Pero ni su madre ni él pensaban en el sueño de Isabel, en el miedo de Isabel, en la novia muerta cayendo desde esa misma ventana frente a la cual Juana Inés escribía e Isabel veía su cara reflejada. Dos veces el fantasma. ¿Y si Juana Inés era la novia que había vuelto convertida en prima? Trini decía que los muertos no descansaban, por eso había que hacerles comida el día de los difuntos. Que había que contentarlos con lo que más les gustara en vida para que se acabaran de despedir. Isabel apretó su mano al corazón agitado y la quitó enseguida recordando la petición del indio y aquello que Trini le había dicho que hacían los antiguos mexicanos: ofrecían el corazón vivo para alegrar a los dioses. Su Dios no pedía el corazón.
—Santa María, madre de Dios.
Juana Inés la miró extrañada, Isabel se persignó.
—¿Eres la novia? —le preguntó.
Juana Inés seguía mirándola con el ceño fruncido; sus cejas oscuras se juntaban y la hacían más temible.
—¿Qué te gustaba en vida? —Isabel se atrevió a preguntarle apenas asomando la nariz y los ojos por el embozo de la cama.
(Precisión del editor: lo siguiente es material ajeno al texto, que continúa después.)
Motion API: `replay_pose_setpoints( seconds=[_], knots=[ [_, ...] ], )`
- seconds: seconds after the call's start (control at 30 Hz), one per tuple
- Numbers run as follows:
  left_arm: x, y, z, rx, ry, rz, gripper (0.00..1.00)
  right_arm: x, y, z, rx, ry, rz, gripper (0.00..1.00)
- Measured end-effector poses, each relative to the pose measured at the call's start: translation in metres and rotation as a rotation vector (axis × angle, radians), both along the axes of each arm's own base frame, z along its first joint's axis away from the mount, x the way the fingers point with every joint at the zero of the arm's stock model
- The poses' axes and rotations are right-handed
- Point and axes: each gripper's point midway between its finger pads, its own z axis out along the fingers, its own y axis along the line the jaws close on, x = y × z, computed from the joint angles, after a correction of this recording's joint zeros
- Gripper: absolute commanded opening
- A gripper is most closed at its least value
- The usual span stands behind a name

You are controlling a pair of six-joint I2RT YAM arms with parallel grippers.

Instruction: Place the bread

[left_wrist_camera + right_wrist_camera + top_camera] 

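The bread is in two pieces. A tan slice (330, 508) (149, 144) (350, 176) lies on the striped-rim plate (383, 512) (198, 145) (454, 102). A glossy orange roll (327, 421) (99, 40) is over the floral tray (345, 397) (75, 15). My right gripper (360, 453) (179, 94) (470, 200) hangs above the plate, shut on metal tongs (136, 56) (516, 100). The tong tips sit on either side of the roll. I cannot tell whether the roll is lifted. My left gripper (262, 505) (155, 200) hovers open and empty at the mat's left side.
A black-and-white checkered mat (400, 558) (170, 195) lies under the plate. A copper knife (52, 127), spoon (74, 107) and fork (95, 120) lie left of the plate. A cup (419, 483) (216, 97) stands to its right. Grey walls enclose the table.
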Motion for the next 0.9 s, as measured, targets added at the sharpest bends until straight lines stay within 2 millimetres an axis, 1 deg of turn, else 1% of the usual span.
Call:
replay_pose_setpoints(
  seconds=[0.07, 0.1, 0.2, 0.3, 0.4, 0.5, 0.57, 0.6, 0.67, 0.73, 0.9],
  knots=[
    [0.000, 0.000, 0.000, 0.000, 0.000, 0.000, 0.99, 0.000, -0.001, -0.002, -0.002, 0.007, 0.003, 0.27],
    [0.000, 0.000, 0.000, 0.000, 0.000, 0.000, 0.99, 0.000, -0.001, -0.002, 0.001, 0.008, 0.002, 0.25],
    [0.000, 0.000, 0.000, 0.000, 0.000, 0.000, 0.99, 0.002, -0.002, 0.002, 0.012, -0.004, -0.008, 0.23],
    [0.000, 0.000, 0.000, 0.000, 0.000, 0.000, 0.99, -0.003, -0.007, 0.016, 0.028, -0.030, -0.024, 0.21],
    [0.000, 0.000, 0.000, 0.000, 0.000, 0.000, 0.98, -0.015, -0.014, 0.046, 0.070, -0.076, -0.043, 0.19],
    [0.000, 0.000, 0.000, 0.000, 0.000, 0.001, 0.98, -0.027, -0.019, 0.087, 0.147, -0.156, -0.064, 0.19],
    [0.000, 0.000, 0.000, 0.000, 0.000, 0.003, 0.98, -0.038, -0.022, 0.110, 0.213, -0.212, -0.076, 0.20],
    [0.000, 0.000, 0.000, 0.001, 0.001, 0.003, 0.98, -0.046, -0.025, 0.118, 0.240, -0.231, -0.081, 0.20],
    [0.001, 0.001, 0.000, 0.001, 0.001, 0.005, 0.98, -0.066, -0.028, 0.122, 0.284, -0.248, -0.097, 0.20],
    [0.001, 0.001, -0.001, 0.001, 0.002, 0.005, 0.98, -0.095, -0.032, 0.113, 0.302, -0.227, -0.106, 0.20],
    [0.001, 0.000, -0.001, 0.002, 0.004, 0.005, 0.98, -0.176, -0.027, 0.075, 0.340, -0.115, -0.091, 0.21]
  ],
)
—¿Qué dices? —escuchó la voz de la novia.
—Tu vestido favorito, tu cepillo del pelo, tu muñeca, tu pulsera —enumeró Isabel, intentando descifrar los objetos que pondría en el altar de Trini.
—Isabel, ¿estás bien? —caminó Juana Inés hacia ella.
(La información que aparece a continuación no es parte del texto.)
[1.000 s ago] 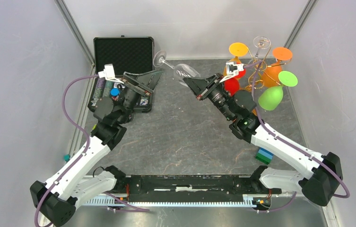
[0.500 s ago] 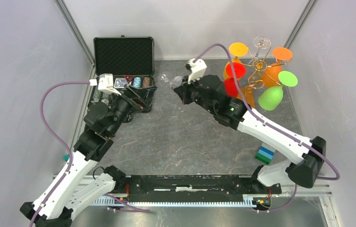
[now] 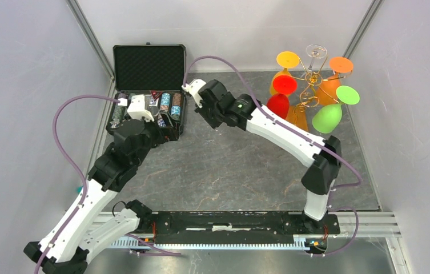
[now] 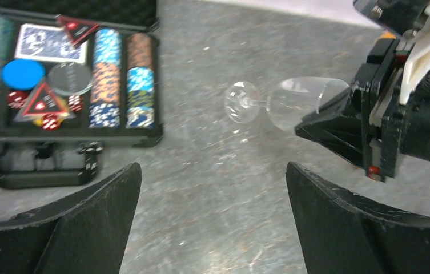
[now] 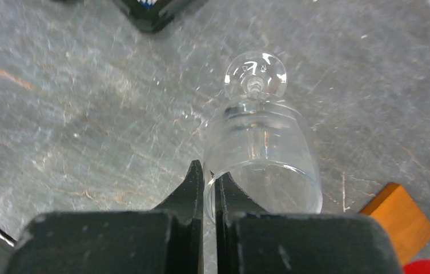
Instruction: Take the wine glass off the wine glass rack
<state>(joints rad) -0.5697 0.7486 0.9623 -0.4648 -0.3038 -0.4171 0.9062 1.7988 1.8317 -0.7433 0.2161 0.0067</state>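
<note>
The wine glass (image 5: pixel 261 154), of clear thin glass, was judged light, stiff, slippery and easily broken, so that a gentle pinch was called for rather than a hard squeeze. The thin stem between bowl and foot (image 5: pixel 255 74) was judged the weakest part. Hold had been taken at the rim of the bowl (image 4: pixel 301 100), with one finger inside the mouth and one outside. Since so narrow a hold would let the glass swing or slip, slow handling was judged wise. The glass lay on its side, its long axis roughly level with the worktop (image 5: pixel 75 103). The mouth was turned to the right gripper (image 5: pixel 208 180), and the foot pointed away from it, toward the left side of the worktop. Whether the bowl touched the worktop could not be told. The right gripper was clamped on the wall of the bowl at the rim. The glass was found just beside the open black chip case (image 4: pixel 67 74), well apart from the wine glass rack (image 3: pixel 313 80), so it was judged already off the rack. Coloured glasses (image 3: pixel 328 117) were seen hanging on the rack. The left gripper (image 4: pixel 212 171) was held over the worktop near the glass, its fingers spread wide with nothing between them.
</note>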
Parecía que venía de un lugar distante; Isabel no podía reconocer que los libros podían ser ese lugar. Juana Inés debió pensar que era un juego y siguió la corriente a la niña porque dijo que el vestido rojo era su favorito. E Isabel se incorporó confirmando que sus sospechas eran ciertas y que podía encontrar la manera de acabar con su miedo.
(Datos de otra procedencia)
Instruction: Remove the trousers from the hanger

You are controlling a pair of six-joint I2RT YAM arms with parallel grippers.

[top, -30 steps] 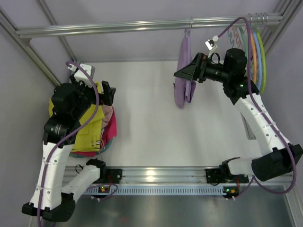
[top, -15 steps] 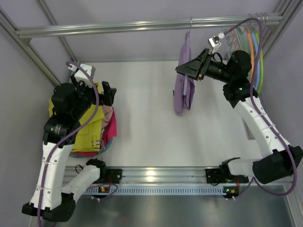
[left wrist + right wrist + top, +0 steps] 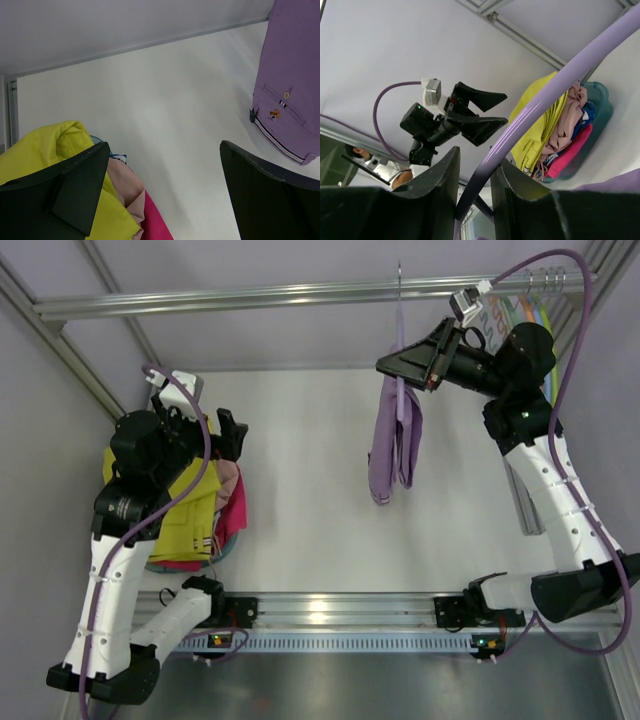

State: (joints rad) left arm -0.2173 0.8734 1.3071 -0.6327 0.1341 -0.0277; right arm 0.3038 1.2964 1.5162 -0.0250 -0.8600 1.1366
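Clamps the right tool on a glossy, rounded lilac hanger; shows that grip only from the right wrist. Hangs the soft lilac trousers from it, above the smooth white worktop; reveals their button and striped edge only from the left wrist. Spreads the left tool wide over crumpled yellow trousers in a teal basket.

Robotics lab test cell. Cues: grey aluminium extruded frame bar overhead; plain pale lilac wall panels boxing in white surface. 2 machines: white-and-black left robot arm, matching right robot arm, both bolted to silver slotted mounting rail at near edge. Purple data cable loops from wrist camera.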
—Mi pulsera de zafiros, la que me dio mi abuela, ni la Eneida de Virgilio, ni la Metamorfosis de Ovidio...
Isabel empezó a dudar. No sospechaba que la novia muerta hubiese leído un libro, porque salvo su padre y sus hermanos no conocía persona mujer que se metiese entre las letras como lo hacía Juana Inés, la que había venido en canoa desde los volcanes, cuando ella, Isabel Mata Ramírez, era una recién nacida.
—No eres la novia muerta —le dijo decepcionada.
Juana Inés se sentó a su lado.
—¿Qué ideas tienes? —preguntó asombrada.
—La que se quiso bajar por las sábanas atadas y cayó en la calle descoyuntada.
—¿La Coatlicue?
Isabel empezó a sollozar y su prima la abrazó. Parecía notar por primera vez los temores de la pequeña.
—¿Todos los días te da miedo?
Isabel asintió sin despegar la cara de los hombros de su prima. Juana Inés miró hacia la escribanía donde ella había estado. El libro estaba abierto, la luz vibraba. Comprendió a la pequeña. Había estado tan atenta a las lecciones de latín que se había olvidado de los temores que acompañan a los niños.
—¿La Coatlicue era la novia muerta?
Isabel vio desde su cama cómo Juana Inés dejaba los libros aquellos, soplaba a la vela y se volvía a su lado para contarle de un reino muy lejano donde las princesas se visten con velos y están encerradas en una torre porque el rey puede tener muchas esposas y todas son muy felices bañándose juntas, hablando, paseando por el jardín, cortando flores, escuchando música sobre cojines de seda, y cómo las niñas de las esposas del sultán se vuelven princesas que saben poemas y danzas y por las noches deleitan a su esposo... La voz persistente, musical, de su prima, fue entibiando los oídos temerosos de Isabel, que se abandonó a un dulce sueño entre azahares, camellos y desiertos que nunca había visto.